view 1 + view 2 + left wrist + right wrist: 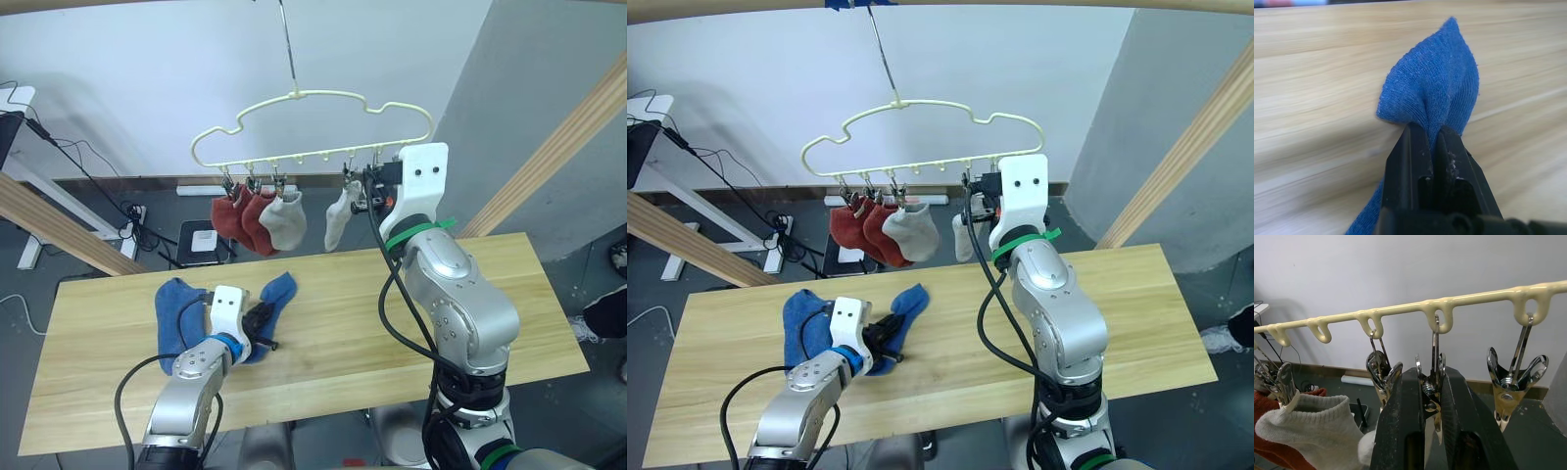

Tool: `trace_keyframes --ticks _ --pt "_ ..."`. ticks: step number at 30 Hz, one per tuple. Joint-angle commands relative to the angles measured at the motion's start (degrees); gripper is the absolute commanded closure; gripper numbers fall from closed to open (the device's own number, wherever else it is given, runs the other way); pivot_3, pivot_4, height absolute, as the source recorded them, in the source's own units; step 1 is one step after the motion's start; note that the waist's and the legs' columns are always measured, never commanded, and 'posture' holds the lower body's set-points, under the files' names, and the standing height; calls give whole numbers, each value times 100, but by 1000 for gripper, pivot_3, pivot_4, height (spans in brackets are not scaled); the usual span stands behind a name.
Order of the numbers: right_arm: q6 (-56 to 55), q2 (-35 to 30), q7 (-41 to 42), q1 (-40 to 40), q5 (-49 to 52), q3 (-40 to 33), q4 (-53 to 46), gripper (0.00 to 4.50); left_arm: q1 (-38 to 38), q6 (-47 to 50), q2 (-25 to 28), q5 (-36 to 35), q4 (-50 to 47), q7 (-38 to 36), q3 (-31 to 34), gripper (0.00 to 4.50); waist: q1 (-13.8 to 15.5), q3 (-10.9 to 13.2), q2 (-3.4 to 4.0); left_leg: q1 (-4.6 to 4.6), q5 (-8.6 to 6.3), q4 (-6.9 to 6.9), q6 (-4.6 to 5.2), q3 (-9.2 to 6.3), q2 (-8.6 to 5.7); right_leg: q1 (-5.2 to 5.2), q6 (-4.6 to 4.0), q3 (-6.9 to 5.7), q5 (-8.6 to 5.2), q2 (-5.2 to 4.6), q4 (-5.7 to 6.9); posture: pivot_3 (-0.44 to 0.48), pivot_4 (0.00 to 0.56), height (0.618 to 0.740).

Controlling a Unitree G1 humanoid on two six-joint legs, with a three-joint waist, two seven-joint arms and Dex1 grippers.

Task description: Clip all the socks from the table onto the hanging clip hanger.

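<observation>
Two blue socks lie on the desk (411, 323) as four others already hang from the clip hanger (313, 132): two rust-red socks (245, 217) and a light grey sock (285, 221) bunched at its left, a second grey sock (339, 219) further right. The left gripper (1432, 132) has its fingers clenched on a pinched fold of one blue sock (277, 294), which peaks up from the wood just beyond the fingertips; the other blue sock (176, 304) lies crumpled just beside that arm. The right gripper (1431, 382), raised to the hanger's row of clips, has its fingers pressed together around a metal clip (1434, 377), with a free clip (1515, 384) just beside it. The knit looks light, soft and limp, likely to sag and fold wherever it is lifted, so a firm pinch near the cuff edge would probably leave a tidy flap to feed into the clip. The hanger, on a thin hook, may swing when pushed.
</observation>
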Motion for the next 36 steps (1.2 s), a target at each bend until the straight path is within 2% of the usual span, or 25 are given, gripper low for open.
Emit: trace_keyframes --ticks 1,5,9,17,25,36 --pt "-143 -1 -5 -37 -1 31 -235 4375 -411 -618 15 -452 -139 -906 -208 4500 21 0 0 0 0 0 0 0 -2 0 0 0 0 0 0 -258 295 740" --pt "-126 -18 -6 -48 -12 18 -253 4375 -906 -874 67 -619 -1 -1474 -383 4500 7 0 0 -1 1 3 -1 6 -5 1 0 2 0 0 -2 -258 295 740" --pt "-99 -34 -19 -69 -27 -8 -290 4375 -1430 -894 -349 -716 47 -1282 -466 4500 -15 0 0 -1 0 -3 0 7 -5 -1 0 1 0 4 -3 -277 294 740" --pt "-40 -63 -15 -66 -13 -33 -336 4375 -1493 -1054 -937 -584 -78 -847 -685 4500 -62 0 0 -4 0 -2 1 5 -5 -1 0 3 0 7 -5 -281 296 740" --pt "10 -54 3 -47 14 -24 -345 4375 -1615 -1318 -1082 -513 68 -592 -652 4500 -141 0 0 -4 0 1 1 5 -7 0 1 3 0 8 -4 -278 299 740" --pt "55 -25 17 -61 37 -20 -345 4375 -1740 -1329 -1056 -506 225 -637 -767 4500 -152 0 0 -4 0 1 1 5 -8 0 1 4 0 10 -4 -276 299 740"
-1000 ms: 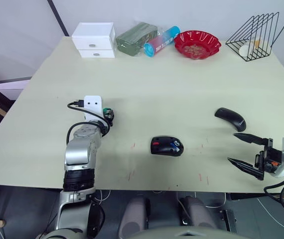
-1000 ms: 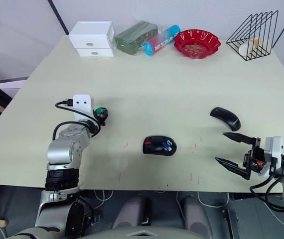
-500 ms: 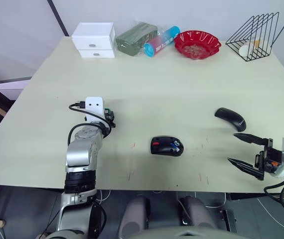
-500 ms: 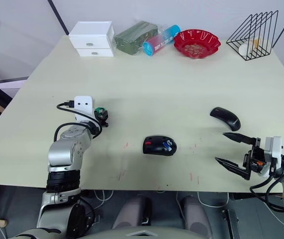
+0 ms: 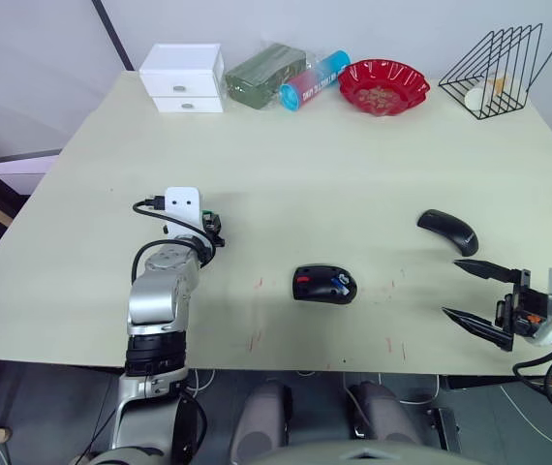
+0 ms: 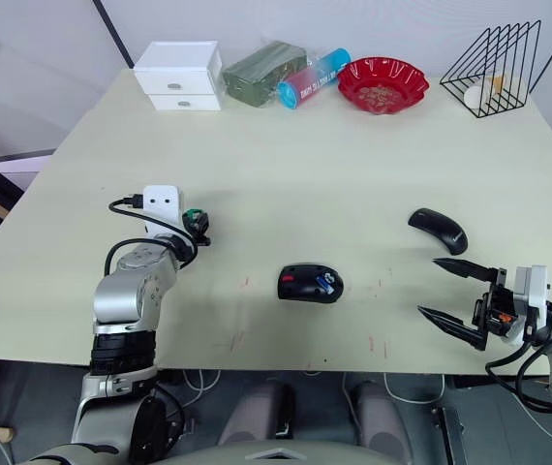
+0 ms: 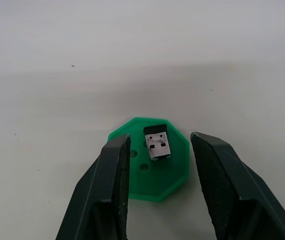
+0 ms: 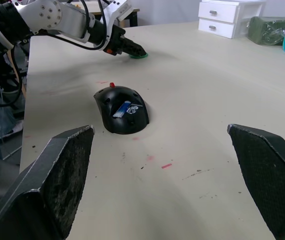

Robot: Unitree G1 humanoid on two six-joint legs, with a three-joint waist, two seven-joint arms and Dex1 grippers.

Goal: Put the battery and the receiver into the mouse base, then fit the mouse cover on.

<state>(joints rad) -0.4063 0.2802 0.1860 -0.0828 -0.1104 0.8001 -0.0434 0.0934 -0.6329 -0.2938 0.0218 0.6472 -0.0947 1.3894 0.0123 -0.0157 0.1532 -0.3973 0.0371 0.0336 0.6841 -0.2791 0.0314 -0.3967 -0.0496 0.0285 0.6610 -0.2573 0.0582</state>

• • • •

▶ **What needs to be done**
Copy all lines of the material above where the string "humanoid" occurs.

▶ **Completed exercise**
Controlling a Unitree G1 humanoid on two six-joint legs, with a three-joint waist, two seven-joint arms and Dex1 grippers.
Robot: Unitree G1 humanoid on two six-joint legs, with a three-joint waist, two seven-joint arms and Dex1 grippers.

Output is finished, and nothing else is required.